# Fastest cuber that you have never heard of?



## ben1996123 (Sep 25, 2010)

Title says it all. Who is the fastest cuber you have never heard of in this list and this list?

Arifumi Fushimi with an 8.30 single
Jan Smarschevski with a 10.83 average


----------



## Alcuber (Sep 25, 2010)

Adam Polkowski with a 10.59 average


----------



## nlCuber22 (Sep 25, 2010)

Che-Ting Chu, 7.77 single and 10.71 average
Until just recently, I had never heard of Haowei Fan (9.50 single/9.95 average)


----------



## flan (Sep 25, 2010)

Kanneti Sae Han - 3 wr single. Never heard of him.


----------



## waffle=ijm (Sep 25, 2010)

This guy.


----------



## Stefan (Sep 25, 2010)

nlCuber22 said:


> Che-Ting Chu, 7.77 single and 10.71 average


Me, too.

And until Pat makes links stand out, I suggest to underline them (using the  tag). At first I missed that the "this"s were links.


----------



## Anthony (Sep 25, 2010)

Marlon Beck


----------



## That70sShowDude (Sep 26, 2010)

Che-Ting Chu for both


----------



## ~Phoenix Death~ (Sep 26, 2010)

Will Smith


----------



## Owen (Sep 26, 2010)

~Phoenix Death~ said:


> Will Smith


 
You be steal'in ma joke.


----------



## scylla (Sep 26, 2010)

who the f*ck is Erik Akkersdijk?


----------



## Truncator (Sep 26, 2010)

Ben Whitmore 0.94 2x2 avg5 UWR


----------



## KboyForeverB (Sep 26, 2010)

Justin Bieber


----------



## Zane_C (Sep 26, 2010)

Kittikorn Tangsucharitthum with 8.25 single, John Tamanas with a 10.50 average.


----------



## waffle=ijm (Sep 26, 2010)

lol john tananamanamanamanamanamanamsnasmamas


----------



## Sa967St (Sep 26, 2010)

Who's this Feliks Zemdegs guy?


----------



## waffle=ijm (Sep 26, 2010)

Sa967St said:


> Who's this Feliks Zemdegs guy?


 
inorite.

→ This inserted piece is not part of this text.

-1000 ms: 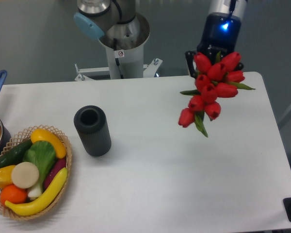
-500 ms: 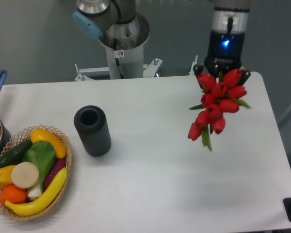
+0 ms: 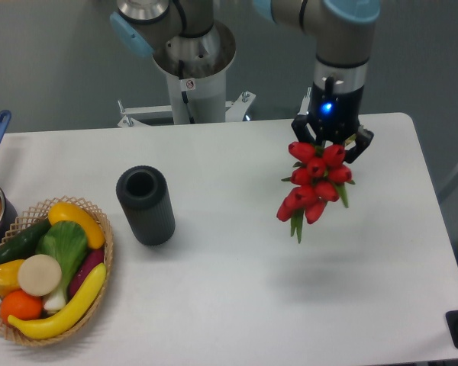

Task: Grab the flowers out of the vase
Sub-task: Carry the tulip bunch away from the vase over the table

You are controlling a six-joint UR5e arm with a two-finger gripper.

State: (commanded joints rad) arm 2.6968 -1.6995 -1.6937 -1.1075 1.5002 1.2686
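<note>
Your gripper (image 3: 332,149) was clamped on the flowers (image 3: 313,183), which hung above the table (image 3: 237,297). The vase (image 3: 145,206) stood upright and empty at their nine o'clock, well apart.

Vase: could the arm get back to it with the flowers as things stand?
Probably yes. The vase stands upright with its mouth open and nothing over it, apart from the basket. The gripper holds the flowers above bare table, with nothing between.
</note>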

Out of nowhere BAM #1


----------



## Rubikscooter501 (Sep 26, 2010)

duh feliks zemdegs single: 7:43 (nonlucky) single
8.52 avg


----------



## waffle=ijm (Sep 26, 2010)

WTF EVERYONE KEEPS MENTIONING THAT FELIKS GUY. WHO THE HELL IS HE?!?!?!?!?!?


----------



## Hyprul 9-ty2 (Sep 26, 2010)

I had never heard of Gabriel Dechichi Barbar up until his 7.78s single and 10.78 average >


----------



## chris410 (Sep 26, 2010)

I have judged Dan Cohen and Rowe


----------



## oprah62 (Sep 26, 2010)

Isabella Petri


----------



## uberCuber (Sep 26, 2010)

Kanneti Sae Han


----------



## DavidWoner (Sep 26, 2010)

Akihiko Kasamatsu with 9.13 single, Kuo-Hao Wu with 11.53 avg.


----------



## JeffDelucia (Sep 26, 2010)

5x5


----------



## oprah62 (Sep 26, 2010)

This guy:
http://www.speedsolving.com/forum/s...k-s-Clock-New-WR-5.05-Sebastian-Pino-Castillo


----------



## a small kitten (Sep 26, 2010)

Akihiko Kasamatsu / Shinichiro Sato


----------



## Joker (Sep 26, 2010)

Kanneti Sae Han
Piti Pichedpan


----------



## Lucas Garron (Sep 26, 2010)

I'll go with "doesn't ring any bell immediately": Mulun Yin for both.
(Possibly Arifumi Fushimi for single.)

Zhouheng Sun & Piotr Tomczyk for "certainly don't recall."


----------



## KboyForeverB (Sep 26, 2010)

waffle=ijm said:


> WTF EVERYONE KEEPS MENTIONING THAT FELIKS GUY. WHO THE HELL IS HE?!?!?!?!?!?


 
best cuber eva! maybe... but he is awesome and has a cool black and white striped shirt, Is it 3WRs he has?


----------



## joey (Sep 26, 2010)

Lucas Garron said:


> Zhouheng Sun


Is onionhoney, so you would have seen him before.


----------



## IamWEB (Sep 26, 2010)

Anthony Brooks


----------



## KboyForeverB (Sep 26, 2010)

joey said:


> Is onionhoney, so you would have seen him before.


 
OH, onionhoney, that guy


----------



## AvGalen (Sep 26, 2010)

Lucas Garron said:


> I'll go with "doesn't ring any bell immediately": Mulun Yin for both.


 
Mulun Yin is a very young Chinese cuber from Xi'an. The Chinese Faz


----------



## (X) (Sep 26, 2010)

Nipat Charoenpholphant for avg and Arifumi Fushimi for single


----------



## Robert-Y (Sep 26, 2010)

Kouetsu Ando back in 2007 with a sub 10 single. Seriously, did anyone on this forum know about him before that competition?


----------



## onionhoney (Sep 26, 2010)

Yeah. He recently got a 8.34 NL single in a CCA competition.


----------



## CubesOfTheWorld (Sep 26, 2010)

Who's this Feliks Zemdegs guy? He seems a little fast. Just a little.


----------



## Faz (Sep 27, 2010)

Akihiko Kasamatsu	9.13	

Kuo-Hao Wu	11.53


----------



## Yes We Can! (Sep 27, 2010)

Arifumi Fushimi 8.30
Andi Tsao 11.17


----------



## RCTACameron (Sep 27, 2010)

CubesOfTheWorld said:


> Who's this Feliks Zemdegs guy? He seems a little fast. Just a little.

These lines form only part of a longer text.